Opportunity	Rapidly reconfigurable, modular, open-architecture platforms capable of quick adaptation for new or emerging pathogens and capable of automated reporting to public health surveillance systems, supporting true Point-of-care triage and screening.
	High-order multiplex serological platforms suitable for nationally representative, population-level surveillance across endemic and epidemic pathogens.
	Point-of-care stool-based or non-stool diagnostic for live poliovirus to reduce outbreak confirmation time.
	Low-cost multiplex platforms capable of detecting priority pathogens in wastewater or environmental samples for outbreak detection and early warning.
	Additional information: Emerging Pathogens and Syndromic Testing
Topic area	Manufacturing Innovations
Background	Novel manufacturing techniques that increase scale, automate processes, and/or improve usable product yield can be critical in driving down the cost of diagnostic consumables enabling existing technologies to meet the $1-class diagnostic target.
Opportunity	Manufacturing innovations that reduce the cost of diagnostic consumables (e.g. reagents, lateral flow assays, microfluidic cartridges).
	Novel approaches to reduce device component costs by leveraging the latest advances in sensors and chip technologies - enabling higher integration and functionality with fewer components and simpler system architectures.

^[1] Fleming KA et al.
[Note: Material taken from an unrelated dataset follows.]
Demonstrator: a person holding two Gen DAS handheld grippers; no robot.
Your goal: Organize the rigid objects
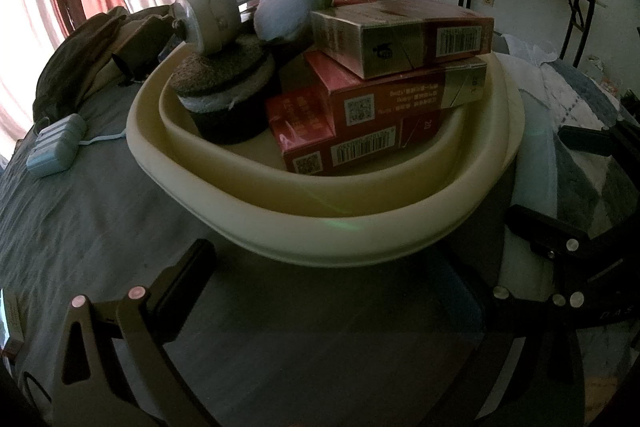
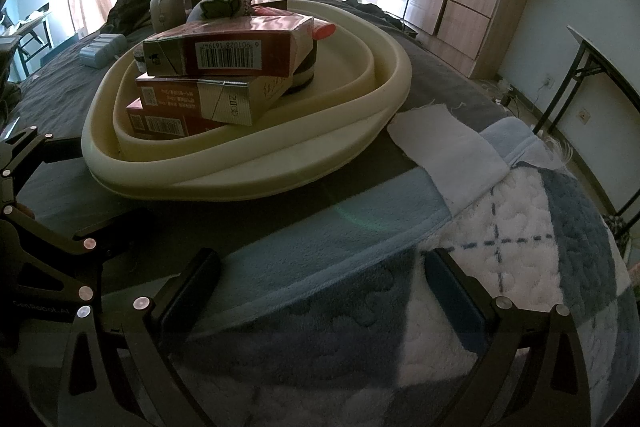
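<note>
Cream basin (image 1: pixel 320 227) on the bed's grey sheet (image 1: pixel 100 211), holding three stacked red boxes (image 1: pixel 400 39) — long axes crosswise — directly ahead of the left gripper (image 1: pixel 336 291), the nearer; right gripper (image 2: pixel 324 287) over the blanket (image 2: pixel 520 247) — both wide, empty.

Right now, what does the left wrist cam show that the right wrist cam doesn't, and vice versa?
Left wrist only: the dark round sponge-like block in the basin, with a beige round device on top of it.

Right wrist only: a red cap behind the boxes, and the fluffy checked blanket close up.

Both: the cream basin, three stacked red boxes, and both hand-held grippers open and empty.
</note>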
The Lancet Commission on diagnostics: transforming access to diagnostics. The Lancet, Volume 398, Issue 10315. 2021.

^[2]Land KJ, et al. REASSURED diagnostics to inform disease control strategies, strengthen health systems and improve patient outcomes. Nat Microbiol. 2019; 4(1):46-54.

^[3]Kerr G, et al. Lessons for improved COVID-19 surveillance from the scale-up of malaria testing strategies. Malar J. 2022; 21:223.